Very few college students nowadays get the prescribed eight or so hours of sleep necessary to fully function. It is not necessarily because they’re going out to parties or procrastinating — it just so happens that sometimes our schedules demand that we stay up ’til the early morning in order to finish work.
So, the question I pose: What becomes of these several missed hours of sleep? How do we compensate for our physical fatigue when getting some much-needed rest the night before isn’t an option?
I’ve discovered the answer. There are two such phyla of sleepless individuals: the class-sleeper and the caffeine-fiend.
Having an 8:30 a.m. class, I have experienced first-hand the temptation to substitute a good night’s sleep for a cup o’ joe.
However, many people underestimate coffee’s harmful effects. Few people consider coffee for what it is: a powerful stimulant … also known as a drug. Yes, folks, a drug. If there is any doubt in your mind that it should be classified as such, I suggest you visit the coffee kiosk or a campus beverage dispenser on a weekday morning. Take note of the wide eyed caffeine junkie, anxiously fumbling change in their palms in need of their next fix. Please, just say no to beggars outside the library. If you give them change, you’re only endorsing their addiction.
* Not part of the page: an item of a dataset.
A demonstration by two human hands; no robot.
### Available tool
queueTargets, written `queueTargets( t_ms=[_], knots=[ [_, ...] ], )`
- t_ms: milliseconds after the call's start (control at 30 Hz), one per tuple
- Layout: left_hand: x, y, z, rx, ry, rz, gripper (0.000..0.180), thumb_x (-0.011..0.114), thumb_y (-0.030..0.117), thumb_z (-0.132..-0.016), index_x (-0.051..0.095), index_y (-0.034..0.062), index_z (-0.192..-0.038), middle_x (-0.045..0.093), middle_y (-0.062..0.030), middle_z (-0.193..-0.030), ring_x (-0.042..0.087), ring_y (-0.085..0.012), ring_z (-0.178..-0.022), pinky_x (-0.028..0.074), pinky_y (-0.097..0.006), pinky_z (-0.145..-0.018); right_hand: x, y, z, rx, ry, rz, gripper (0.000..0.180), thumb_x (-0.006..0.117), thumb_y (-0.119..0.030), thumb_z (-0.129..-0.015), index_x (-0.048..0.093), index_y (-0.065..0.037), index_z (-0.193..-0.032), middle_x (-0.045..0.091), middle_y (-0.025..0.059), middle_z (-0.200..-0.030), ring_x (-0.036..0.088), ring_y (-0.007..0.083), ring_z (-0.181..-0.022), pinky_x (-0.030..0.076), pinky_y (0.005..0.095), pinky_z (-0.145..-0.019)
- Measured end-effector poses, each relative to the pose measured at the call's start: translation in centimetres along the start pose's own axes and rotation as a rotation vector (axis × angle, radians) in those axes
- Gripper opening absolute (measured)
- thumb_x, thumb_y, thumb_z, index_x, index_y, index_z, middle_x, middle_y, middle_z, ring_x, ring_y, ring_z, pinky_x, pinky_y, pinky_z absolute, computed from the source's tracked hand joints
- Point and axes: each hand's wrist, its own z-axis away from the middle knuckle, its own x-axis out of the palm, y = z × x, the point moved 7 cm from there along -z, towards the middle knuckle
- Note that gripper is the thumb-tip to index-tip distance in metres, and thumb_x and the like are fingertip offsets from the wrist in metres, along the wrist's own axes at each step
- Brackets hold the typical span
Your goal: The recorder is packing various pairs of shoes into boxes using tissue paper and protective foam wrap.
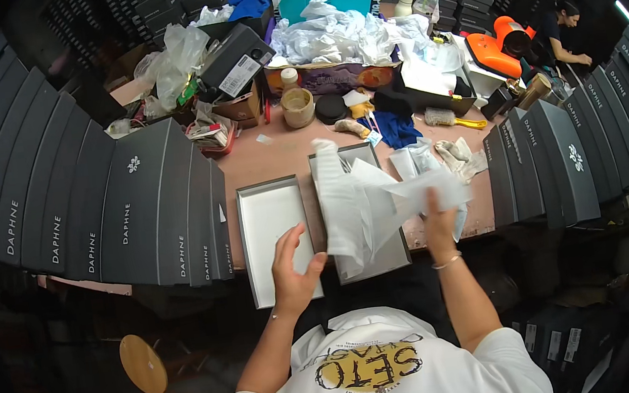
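Two shallow grey-edged shoebox halves lie side by side at the table's near edge. Over the white inside of the left box half (272, 201) hovers my left hand (292, 273), fingers apart and holding nothing. White tissue paper (343, 209) stands up, crumpled, out of the right box half (395, 253) and hides most of its inside. My right hand (438, 229) pinches a blurred white sheet of paper (430, 192) to the right of that box half. Whether this sheet joins the tissue in the box, I cannot tell.
Dark shoeboxes stand in rows at the left (137, 209) and right (551, 162). Beyond the box halves are a blue cloth (398, 130), a yellow-handled brush (449, 117), a jar (297, 108) and a carton of crumpled paper (332, 78). Another person (563, 32) works at far right.
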Motion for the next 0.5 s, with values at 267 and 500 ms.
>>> queueTargets(
  t_ms=[267,500],
  knots=[
    [9.4,1.8,-4.0,0.076,-0.25,-0.309,0.062,0.072,0.026,-0.081,0.045,-0.001,-0.13,0.06,-0.0168,-0.104,0.06,-0.0291,-0.095,0.047,-0.035,-0.085,-7.2,-11.2,4.7,-0.52,0.149,0.318,0.027,0.049,0.002,-0.088,0.06,0.004,-0.113,0.064,0.0127,-0.11,0.06,0.0236,-0.102,0.046,0.0317,-0.09],
    [4.6,-2.2,-3.0,-0.112,-0.055,0.262,0.033,0.064,0.022,-0.09,0.054,0.0003,-0.113,0.06,-0.0089,-0.1,0.058,-0.0159,-0.091,0.048,-0.033,-0.083,7.2,-3.7,3.8,-0.34,-0.401,0.744,0.076,0.072,-0.021,-0.08,0.031,-0.007,-0.143,0.04,0.0307,-0.135,0.051,0.0465,-0.113,0.046,0.0444,-0.091]
  ],
)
A cup of organic roast or a latte may seem innocent, but it’s only a matter of time before the abuser reaches critical mass. Symptoms are heart palpitations, heightened anxiety and restlessness. The signs are unmistakably apparent and annoying. There is nothing more distracting than someone sitting in the seat next to you, bobbing up and down. Should you find yourself stuck next to an abuser, just remember to take it easy and take deep breaths. These same individuals, in an hour’s time, will be passed out on their desks like babies (and then it will only be their snoring that’s annoying).